Exercise aim:
The full listing, from first line to last, should be set down again exactly.

Data excerpt:
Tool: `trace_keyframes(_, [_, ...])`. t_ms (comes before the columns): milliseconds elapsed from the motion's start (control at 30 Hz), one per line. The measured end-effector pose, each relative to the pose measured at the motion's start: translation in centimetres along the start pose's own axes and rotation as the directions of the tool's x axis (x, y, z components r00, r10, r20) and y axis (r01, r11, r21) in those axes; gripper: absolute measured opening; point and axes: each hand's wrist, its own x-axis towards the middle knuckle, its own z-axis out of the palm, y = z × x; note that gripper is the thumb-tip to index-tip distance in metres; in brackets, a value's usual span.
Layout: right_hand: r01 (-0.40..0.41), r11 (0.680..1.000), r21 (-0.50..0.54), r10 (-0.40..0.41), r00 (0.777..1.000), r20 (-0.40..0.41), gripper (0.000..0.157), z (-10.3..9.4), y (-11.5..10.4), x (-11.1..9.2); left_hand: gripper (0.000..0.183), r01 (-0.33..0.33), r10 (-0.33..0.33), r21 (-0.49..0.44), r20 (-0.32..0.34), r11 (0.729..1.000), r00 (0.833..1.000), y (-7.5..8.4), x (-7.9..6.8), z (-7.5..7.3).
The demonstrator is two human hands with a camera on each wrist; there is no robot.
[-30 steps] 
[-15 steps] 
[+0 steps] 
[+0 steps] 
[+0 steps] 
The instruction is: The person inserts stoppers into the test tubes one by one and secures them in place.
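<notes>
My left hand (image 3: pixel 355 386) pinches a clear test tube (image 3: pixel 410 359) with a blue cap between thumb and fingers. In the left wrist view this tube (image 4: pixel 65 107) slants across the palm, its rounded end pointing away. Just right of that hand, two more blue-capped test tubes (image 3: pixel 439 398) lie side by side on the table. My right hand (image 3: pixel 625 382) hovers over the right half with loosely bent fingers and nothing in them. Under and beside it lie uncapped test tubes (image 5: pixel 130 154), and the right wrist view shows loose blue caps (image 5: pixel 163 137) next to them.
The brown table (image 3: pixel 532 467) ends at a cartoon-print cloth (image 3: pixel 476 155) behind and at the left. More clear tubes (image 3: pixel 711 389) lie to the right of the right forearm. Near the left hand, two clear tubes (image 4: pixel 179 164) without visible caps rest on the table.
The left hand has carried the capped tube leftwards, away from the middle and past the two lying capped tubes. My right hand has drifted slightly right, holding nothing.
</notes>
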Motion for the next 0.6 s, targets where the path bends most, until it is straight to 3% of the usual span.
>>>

Final answer:
Tool: `trace_keyframes(_, [_, ...])`. t_ms (comes before the columns): milliseconds elapsed from the motion's start (control at 30 Hz), one per line. The measured end-effector pose, each relative to the pose measured at the motion's start: translation in centimetres along the start pose's own axes and rotation as the directions of the tool's x axis (x, y, z components r00, r10, r20) and y axis (r01, r11, r21) in those axes; gripper: absolute measured opening; point and axes: each hand's wrist, its own x-axis towards the middle knuckle, its own z-axis out of the palm, y = z × x; note that gripper is the thumb-tip to index-tip distance in metres; in brackets, a value's usual span.
Layout: right_hand: r01 (-0.40..0.41), r11 (0.680..1.000), r21 (-0.50..0.54), r10 (-0.40..0.41), r00 (0.777..1.000), r20 (-0.40..0.41), gripper (0.000..0.157), z (-10.3..9.4), y (-11.5..10.4), x (-11.1..9.2); left_hand: gripper (0.000..0.183), r01 (-0.33..0.33), r10 (-0.33..0.33), r21 (-0.49..0.44), r20 (-0.32..0.34), r11 (0.729..1.000), r00 (0.833..1.000), y (-7.5..8.4), x (-7.9..6.8), z (-7.5..7.3).
The demonstrator is two human hands with a camera on each wrist; there is no robot.
[-30 steps] 
[-15 steps] 
[+0 steps] 
[+0 steps] 
[+0 steps] 
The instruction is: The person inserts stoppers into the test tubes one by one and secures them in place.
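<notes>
My left hand (image 3: pixel 355 386) pinches a clear test tube (image 3: pixel 410 359) with a blue cap between thumb and fingers. In the left wrist view this tube (image 4: pixel 65 107) slants across the palm, its rounded end pointing away. Just right of that hand, two more blue-capped test tubes (image 3: pixel 439 398) lie side by side on the table. My right hand (image 3: pixel 625 382) hovers over the right half with loosely bent fingers and nothing in them. Under and beside it lie uncapped test tubes (image 5: pixel 130 154), and the right wrist view shows loose blue caps (image 5: pixel 163 137) next to them.
The brown table (image 3: pixel 532 467) ends at a cartoon-print cloth (image 3: pixel 476 155) behind and at the left. More clear tubes (image 3: pixel 711 389) lie to the right of the right forearm. Near the left hand, two clear tubes (image 4: pixel 179 164) without visible caps rest on the table.
The left hand has carried the capped tube leftwards, away from the middle and past the two lying capped tubes. My right hand has drifted slightly right, holding nothing.
</notes>
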Motion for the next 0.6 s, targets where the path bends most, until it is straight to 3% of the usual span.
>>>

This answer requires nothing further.